I told them I'd be the only person still warm when the temperatures were way below zero. They said that wouldn't happen until the next ice age (if it comes), as we live in southern Virginia and it rarely goes below 25 degrees F.
But I'll show them one day…Sep 11, 2007 at 2:15 pm #1401857
Nice… that would have been a lot of fun to watch…Sep 11, 2007 at 2:21 pm #1401859
Pretty funny story Elliott. BTW would you take a picture of someone in the hat and post on BPL? All I can imagine is Mickey MouseSep 11, 2007 at 2:42 pm #1401864
@rcaffinLocale: Wollemi & Kosciusko NPs, Europe
You get failures, but that's part of designing. Just don't assume V1 will work: it's just the first step.
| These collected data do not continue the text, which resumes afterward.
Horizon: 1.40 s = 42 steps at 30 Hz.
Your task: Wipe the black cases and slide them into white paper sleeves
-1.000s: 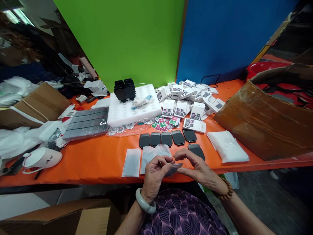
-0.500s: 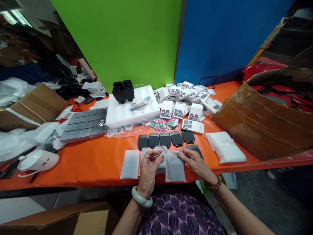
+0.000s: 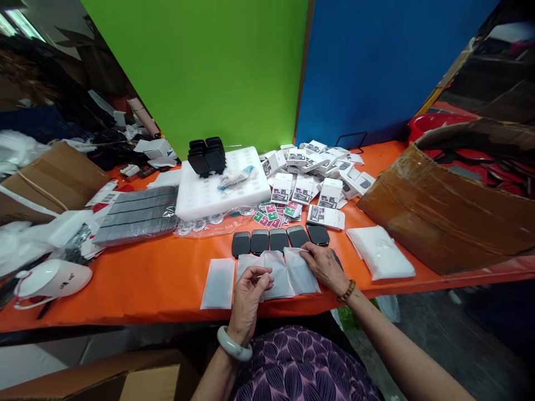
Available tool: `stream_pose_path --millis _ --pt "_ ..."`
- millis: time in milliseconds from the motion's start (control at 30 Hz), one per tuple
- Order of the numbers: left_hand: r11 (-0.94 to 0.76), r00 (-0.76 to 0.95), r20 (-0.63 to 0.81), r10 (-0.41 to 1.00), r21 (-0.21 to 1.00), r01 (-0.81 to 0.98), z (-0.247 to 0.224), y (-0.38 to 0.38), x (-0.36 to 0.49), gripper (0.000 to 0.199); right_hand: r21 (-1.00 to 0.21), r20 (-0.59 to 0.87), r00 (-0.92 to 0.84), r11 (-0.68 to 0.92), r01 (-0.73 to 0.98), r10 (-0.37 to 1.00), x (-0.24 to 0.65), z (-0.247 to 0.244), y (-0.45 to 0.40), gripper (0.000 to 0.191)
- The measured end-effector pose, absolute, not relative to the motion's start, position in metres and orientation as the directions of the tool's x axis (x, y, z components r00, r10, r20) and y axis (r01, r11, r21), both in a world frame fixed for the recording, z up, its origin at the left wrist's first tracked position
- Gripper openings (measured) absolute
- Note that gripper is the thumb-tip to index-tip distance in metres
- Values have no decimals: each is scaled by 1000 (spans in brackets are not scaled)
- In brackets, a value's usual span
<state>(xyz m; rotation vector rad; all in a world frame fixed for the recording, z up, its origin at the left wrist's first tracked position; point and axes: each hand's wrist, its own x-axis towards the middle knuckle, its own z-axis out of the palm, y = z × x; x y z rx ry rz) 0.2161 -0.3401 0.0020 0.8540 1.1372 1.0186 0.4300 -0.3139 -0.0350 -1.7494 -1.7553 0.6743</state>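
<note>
Translucent white pouches lie in a row along the table front: one apart at the left (image 3: 218,284), and others overlapping to its right. My right hand (image 3: 328,268) pinches the top right corner of the rightmost pouch (image 3: 299,273), which lies on the table. My left hand (image 3: 248,301) is over the middle pouches (image 3: 276,278), fingers half curled, thumb and forefinger slightly apart, with nothing seen between them. Just behind the pouches is a line of flat black rounded pads (image 3: 259,243); one more is partly hidden behind my right hand.
White printed boxes (image 3: 330,195) are heaped behind the pads, with red and green cards (image 3: 273,216) in front. A white foam tray (image 3: 246,195) carries black pieces (image 3: 208,159). Right: a white packet (image 3: 380,253), a large carton (image 3: 443,217). Left: a wrapped stack (image 3: 136,217), a white mug (image 3: 56,281).
The pouch that was held up near both hands now lies flat on the table at the row's right end. My left hand has come away from it; my right hand has shifted slightly left.
</note>
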Motion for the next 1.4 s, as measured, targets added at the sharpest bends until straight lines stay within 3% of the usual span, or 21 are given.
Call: stream_pose_path --millis 200,367,533,700,833,1000,1167,1400 --pt "336 118 -320 940 928 -161 1 -339 216 25 -705 187 112 54 707 976 438 -28 -327 15" --pt "371 117 -357 927 918 -142 2 -337 219 30 -709 290 307 -12 705 906 486 -13 -344 17" --pt "404 128 -388 913 905 -132 0 -335 226 35 -545 383 468 -214 810 796 557 -16 -362 21" --pt "400 149 -382 912 908 -120 0 -334 234 36 -332 285 429 -332 883 857 590 -30 -362 23" --pt "402 143 -387 911 910 -102 0 -336 235 36 -156 220 395 -367 917 892 587 -31 -353 21" --pt "408 144 -394 908 909 -87 1 -337 236 37 -73 184 366 -358 931 912 585 -26 -344 15" --pt "414 162 -399 903 907 -77 3 -338 238 38 -78 177 328 -319 944 928 591 -32 -341 12" --pt "420 157 -404 901 903 -93 0 -337 236 37 -273 395 400 -311 911 827 592 -31 -359 8"
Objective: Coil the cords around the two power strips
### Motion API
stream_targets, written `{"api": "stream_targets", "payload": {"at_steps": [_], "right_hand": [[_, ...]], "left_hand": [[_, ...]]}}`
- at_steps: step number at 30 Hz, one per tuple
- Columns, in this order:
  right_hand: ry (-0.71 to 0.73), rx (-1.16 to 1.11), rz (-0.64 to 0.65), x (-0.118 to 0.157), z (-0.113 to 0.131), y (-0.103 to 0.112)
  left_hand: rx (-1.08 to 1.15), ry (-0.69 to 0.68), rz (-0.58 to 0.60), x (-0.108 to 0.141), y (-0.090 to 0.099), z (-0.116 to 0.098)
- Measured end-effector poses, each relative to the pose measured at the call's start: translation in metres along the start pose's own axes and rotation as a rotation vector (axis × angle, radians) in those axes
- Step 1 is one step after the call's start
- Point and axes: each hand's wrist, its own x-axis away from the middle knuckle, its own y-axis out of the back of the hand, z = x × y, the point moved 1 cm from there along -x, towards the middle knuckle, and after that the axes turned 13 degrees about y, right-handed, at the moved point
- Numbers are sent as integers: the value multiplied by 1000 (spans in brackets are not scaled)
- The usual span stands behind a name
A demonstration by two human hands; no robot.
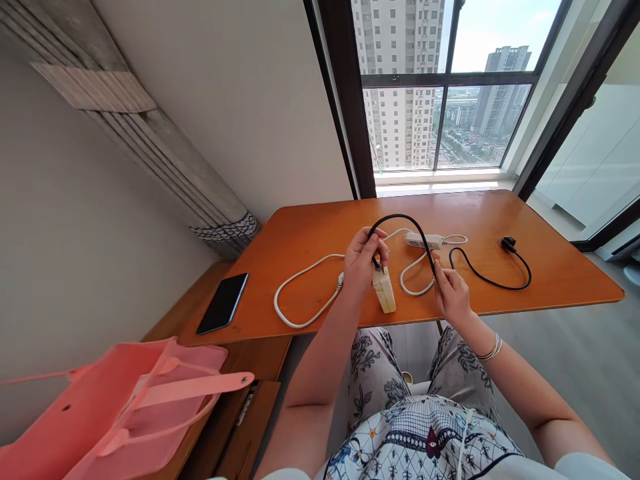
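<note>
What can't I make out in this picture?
In the head view:
Black cable: the gripped stretches, hidden by the left hand and right hand.
Cream block: upper end, partly covered by the left hand.
Pink bag: cut off at lower left.
Power strip: any printing, too small.

Two hands, so one left hand (363,259) and one right hand (453,292). One tabletop (310,230), and on it I count one phone (223,303), one cream brick (384,292), one white power strip (423,241) and one black plug (508,243). Black cord (400,217) looks like just one. White cord (295,326)? Honestly can't tell if it's one or several. Also one pink bag (100,407), one curtain (170,160).
</note>
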Motion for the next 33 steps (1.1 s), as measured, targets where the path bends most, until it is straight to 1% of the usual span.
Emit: {"api": "stream_targets", "payload": {"at_steps": [3, 5, 7, 9, 12, 15, 17, 19, 21, 24, 26, 28, 31, 33], "right_hand": [[19, 25, 129, -23, 5, 9], [64, 23, 194, -40, 12, 17], [126, 10, 190, -54, 20, 26], [166, -6, 148, -66, 26, 36], [175, -85, 89, -78, 31, 48], [139, -275, 51, -88, 35, 56], [90, -398, 26, -94, 37, 60], [12, -488, 18, -101, 37, 64], [-98, -581, 64, -107, 35, 69], [-232, -804, 215, -111, 32, 76], [-273, -971, 300, -108, 29, 78], [-301, -1079, 364, -101, 26, 77], [-303, -1118, 444, -84, 22, 71], [-265, -1086, 459, -76, 19, 68]], "left_hand": [[-23, -15, 52, 1, -6, 3], [-68, -10, 74, 3, -11, 6], [-115, -18, 86, 6, -16, 7], [-162, -45, 109, 9, -19, 8], [-246, -87, 172, 13, -22, 7], [-301, -101, 273, 15, -25, 7], [-292, -107, 350, 16, -26, 7], [-259, -117, 415, 17, -26, 8], [-255, -121, 441, 17, -23, 10], [-346, -112, 408, 18, -18, 10], [-420, -103, 359, 18, -15, 9], [-446, -97, 301, 19, -13, 7], [-422, -78, 227, 19, -11, 6], [-398, -64, 218, 18, -10, 7]]}}
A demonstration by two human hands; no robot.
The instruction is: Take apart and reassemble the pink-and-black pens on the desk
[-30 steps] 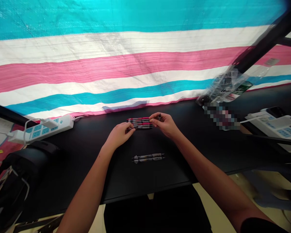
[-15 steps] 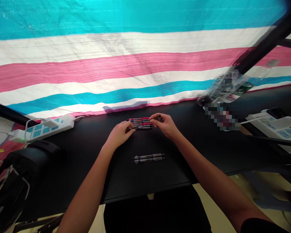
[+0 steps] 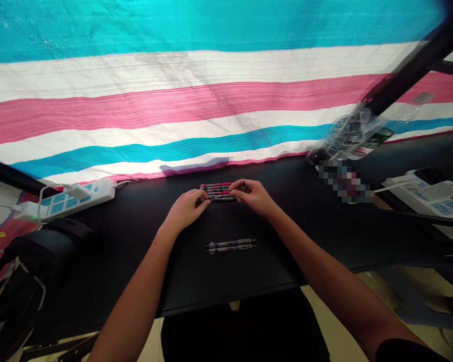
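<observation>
Several pens [image 3: 219,191], some with red parts and some dark and grey, lie side by side in a row on the black table [image 3: 136,241]. My left hand [image 3: 186,208] is closed at their left ends, thumb and forefinger pinching the end of a pen near the front of the row. At the right ends my right hand [image 3: 253,196] is closed, its fingertips on the pens. A short dark piece stands up between its fingers; its kind is unclear. Two grey-and-black pens [image 3: 231,245] lie parallel, closer to me, touching neither hand.
On the left are a white power strip [image 3: 79,198] with plugs and a black object [image 3: 66,241]. To the right stand bottles in clear plastic [image 3: 355,136], a blurred-out item [image 3: 345,182] and another power strip [image 3: 430,193]. A striped sheet [image 3: 211,105] hangs behind the table.
My right hand has shifted slightly left along the pens, with the dark piece still between its fingers. My left hand and the two near pens look unmoved.
</observation>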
Yes, I make and use my own tents, packs, sleeping bags, clothing, stuff sacks, stoves and even … climbing harnesses. They all work – now.
When I was doing science R&D my group had a rule of thumb: you don't expect a successful field test until V6. I manage a bit better than that now, but rarely V1.Sep 12, 2007 at 12:33 pm #1401992
@ksawchukLocale: Northern California
Well I can't claim a Smurf hat but I did make a pair of rain pants out of Epic, didn't seal the seam sewing the legs together. When used I had a small river running through my "Grand Canyon" while on the Lost Coast. Even after sealing the seam water still seems to get in where the pack contacts the pants so probably not the best fabric for rainpants. The "Malibu yellow" shouldn't be allowed on the trail unless you're a UCLA fan.
I made another pair of rainpants out of silnylon but the immediate sweating while standing around camp made me realize the material wasn't the proper choice. HOWEVER they have functioned well as vapor barrier clothing in the winter so serrendipity wins out!Sep 30, 2007 at 11:02 pm #1404144
Havent been on this forum in a long time..
So I made a pair of strechy low gaiters today out of spandura. The last step was to punch in the gromets for the heel cables ( I use bike cables…) Sure enough I Marked the spot, but then when I punched the grommet in I put it at a previous mark about 1 1/2" to the back. bummer! removing grommets and patching the resulting mess is a pain in the butt!